How to make mastic from sugar, marshmallows or marshmallows?

It is believed that the easiest way to make mastic is from marshmallows or marshmallows, and for those who do not know what marshmallows are, these are small marshmallow candies with a viscous consistency, often produced in small packs or sold by weight in the form of worms, vampire jaws and others figurines.

Marshmallow mastic

  • Chewy soufflé (marshmallow) – 50 g;
  • Powdered sugar – 1-1.5 cups (depending on consistency);
  • Lemon juice – 1 teaspoon;

First, you will have to organize a water bath: put a pan of water on the gas, and on it a plate on which it will be convenient to place a bowl of marshmallow pieces.

Pour lemon juice over the candies and begin to heat the bowl, do not forget to stir occasionally. It is important here not to overheat, wait for the moment when it begins to melt and slightly increase in volume. When you see this, remove the bowl from the heat and, if you want to color your mastic, add or pour in the dyes.
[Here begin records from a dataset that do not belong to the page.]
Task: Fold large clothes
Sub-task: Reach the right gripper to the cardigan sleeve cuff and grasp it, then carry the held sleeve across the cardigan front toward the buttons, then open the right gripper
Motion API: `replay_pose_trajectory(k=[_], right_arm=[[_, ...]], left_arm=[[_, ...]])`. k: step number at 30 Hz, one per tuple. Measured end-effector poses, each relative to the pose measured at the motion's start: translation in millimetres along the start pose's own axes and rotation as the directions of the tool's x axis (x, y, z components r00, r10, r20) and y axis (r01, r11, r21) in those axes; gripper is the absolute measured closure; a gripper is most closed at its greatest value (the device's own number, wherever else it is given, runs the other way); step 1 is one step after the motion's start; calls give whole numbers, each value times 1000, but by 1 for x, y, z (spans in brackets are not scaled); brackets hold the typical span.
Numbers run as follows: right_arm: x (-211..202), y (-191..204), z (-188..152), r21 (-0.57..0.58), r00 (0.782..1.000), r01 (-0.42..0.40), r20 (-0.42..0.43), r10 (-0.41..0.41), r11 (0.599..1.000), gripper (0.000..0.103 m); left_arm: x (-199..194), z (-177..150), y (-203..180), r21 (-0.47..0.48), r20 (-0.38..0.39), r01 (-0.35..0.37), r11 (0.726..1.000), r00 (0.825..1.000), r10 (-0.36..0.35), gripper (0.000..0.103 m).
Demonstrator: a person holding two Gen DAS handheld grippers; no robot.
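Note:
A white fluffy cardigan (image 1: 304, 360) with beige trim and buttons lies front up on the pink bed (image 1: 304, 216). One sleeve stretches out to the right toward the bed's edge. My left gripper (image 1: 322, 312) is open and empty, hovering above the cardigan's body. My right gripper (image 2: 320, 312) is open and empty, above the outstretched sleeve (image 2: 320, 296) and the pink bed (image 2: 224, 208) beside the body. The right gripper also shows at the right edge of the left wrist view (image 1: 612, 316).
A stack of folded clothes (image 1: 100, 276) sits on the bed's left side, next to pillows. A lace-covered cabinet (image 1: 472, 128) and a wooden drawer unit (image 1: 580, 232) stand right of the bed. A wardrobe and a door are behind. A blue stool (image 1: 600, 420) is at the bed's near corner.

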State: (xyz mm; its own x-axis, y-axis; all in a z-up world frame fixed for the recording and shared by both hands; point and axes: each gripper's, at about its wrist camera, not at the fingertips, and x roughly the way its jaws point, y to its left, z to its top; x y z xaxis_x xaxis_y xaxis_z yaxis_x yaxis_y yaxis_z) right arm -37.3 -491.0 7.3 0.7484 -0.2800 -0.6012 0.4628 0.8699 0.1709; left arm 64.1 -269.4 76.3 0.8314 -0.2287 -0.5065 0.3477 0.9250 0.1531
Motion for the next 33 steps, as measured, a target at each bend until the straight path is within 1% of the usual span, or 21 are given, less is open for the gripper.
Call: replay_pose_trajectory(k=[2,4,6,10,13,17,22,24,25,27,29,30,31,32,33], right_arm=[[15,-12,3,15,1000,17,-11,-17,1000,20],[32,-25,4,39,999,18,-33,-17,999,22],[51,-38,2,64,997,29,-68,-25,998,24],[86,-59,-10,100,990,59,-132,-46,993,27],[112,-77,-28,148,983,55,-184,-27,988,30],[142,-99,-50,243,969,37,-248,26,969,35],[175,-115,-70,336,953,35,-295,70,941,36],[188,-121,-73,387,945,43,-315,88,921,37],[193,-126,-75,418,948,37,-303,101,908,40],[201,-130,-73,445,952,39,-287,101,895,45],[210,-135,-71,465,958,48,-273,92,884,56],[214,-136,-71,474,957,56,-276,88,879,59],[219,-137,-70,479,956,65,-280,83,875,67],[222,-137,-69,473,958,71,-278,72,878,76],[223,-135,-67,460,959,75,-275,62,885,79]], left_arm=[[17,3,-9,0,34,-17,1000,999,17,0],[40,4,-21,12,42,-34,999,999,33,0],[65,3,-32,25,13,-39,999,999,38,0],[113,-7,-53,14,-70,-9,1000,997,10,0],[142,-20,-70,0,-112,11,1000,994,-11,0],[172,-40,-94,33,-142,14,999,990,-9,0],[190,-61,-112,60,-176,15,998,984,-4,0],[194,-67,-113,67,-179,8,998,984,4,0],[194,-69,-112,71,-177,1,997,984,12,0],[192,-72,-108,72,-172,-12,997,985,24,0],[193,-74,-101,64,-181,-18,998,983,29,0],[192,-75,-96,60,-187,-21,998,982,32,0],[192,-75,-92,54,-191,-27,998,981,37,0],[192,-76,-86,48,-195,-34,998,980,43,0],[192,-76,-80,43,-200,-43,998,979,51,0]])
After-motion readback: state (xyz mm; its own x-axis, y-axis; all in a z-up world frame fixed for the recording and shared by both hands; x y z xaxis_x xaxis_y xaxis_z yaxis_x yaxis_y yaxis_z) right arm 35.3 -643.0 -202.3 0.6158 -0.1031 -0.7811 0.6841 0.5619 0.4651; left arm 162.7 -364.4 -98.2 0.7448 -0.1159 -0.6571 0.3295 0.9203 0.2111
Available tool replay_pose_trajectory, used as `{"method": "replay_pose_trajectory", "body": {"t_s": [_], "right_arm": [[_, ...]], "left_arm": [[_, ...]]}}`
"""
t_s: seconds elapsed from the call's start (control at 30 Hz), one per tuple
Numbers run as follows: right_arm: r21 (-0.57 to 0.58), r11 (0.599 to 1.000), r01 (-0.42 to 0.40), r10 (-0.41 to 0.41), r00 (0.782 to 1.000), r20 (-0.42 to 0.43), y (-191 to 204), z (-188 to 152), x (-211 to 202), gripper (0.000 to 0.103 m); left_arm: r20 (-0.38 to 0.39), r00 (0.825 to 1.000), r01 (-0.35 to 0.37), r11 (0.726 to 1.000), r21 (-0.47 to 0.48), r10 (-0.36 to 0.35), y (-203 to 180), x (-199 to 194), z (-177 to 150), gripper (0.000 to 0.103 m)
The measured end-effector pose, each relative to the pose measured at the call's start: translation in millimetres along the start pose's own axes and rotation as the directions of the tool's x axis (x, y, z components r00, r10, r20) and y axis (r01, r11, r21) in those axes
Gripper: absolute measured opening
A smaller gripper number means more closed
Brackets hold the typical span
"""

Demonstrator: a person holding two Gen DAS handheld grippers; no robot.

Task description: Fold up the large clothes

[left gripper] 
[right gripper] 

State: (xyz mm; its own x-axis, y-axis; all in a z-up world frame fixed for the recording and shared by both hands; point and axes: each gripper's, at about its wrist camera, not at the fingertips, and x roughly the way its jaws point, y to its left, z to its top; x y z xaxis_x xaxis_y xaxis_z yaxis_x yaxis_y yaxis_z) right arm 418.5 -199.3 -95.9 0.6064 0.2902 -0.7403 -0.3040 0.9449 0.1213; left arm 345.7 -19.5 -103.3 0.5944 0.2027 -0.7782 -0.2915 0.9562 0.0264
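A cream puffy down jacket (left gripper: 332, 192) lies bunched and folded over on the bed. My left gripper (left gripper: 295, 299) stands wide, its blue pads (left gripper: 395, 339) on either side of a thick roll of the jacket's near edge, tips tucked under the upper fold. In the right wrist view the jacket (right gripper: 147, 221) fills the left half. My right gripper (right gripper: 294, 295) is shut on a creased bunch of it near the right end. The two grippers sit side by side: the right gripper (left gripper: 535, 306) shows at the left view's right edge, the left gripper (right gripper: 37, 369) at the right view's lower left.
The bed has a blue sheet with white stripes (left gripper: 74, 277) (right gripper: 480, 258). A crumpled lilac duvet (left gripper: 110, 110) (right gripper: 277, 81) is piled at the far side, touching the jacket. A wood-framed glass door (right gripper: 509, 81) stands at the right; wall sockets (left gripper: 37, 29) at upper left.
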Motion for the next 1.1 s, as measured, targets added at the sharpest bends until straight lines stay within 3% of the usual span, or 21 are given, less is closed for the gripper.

Now mix the melted mass with ¾ cup of powder, add it little by little, knead the dough in parallel, achieve a texture so that it does not stick to your hands and becomes smooth. If you feel that the mastic is sticking to your hands, then add a little more powdered sugar. When everything is ready, wrap the mass tightly in cellophane and put it in the refrigerator for half an hour.

Marshmallow mastic

  • Marshmallow – 170 g;
  • Dry cream – 70-80 g;
  • Powdered sugar – 300-500 g (as much as absorbed);
  • Lemon juice – 1 tbsp. spoon;
  • Vanilla sugar.

Chop the marshmallows into small pieces, pour lemon over them and put them in the microwave for 30 seconds (replacing a steam bath).

You should get a warm mass, which we mix with a pinch of vanillin, dry cream and add a little powdered sugar to this mixture, while constantly and thoroughly kneading the mass. We achieve a mixture similar to plasticine, wrap it in cellophane and put it in the refrigerator for half an hour or an hour.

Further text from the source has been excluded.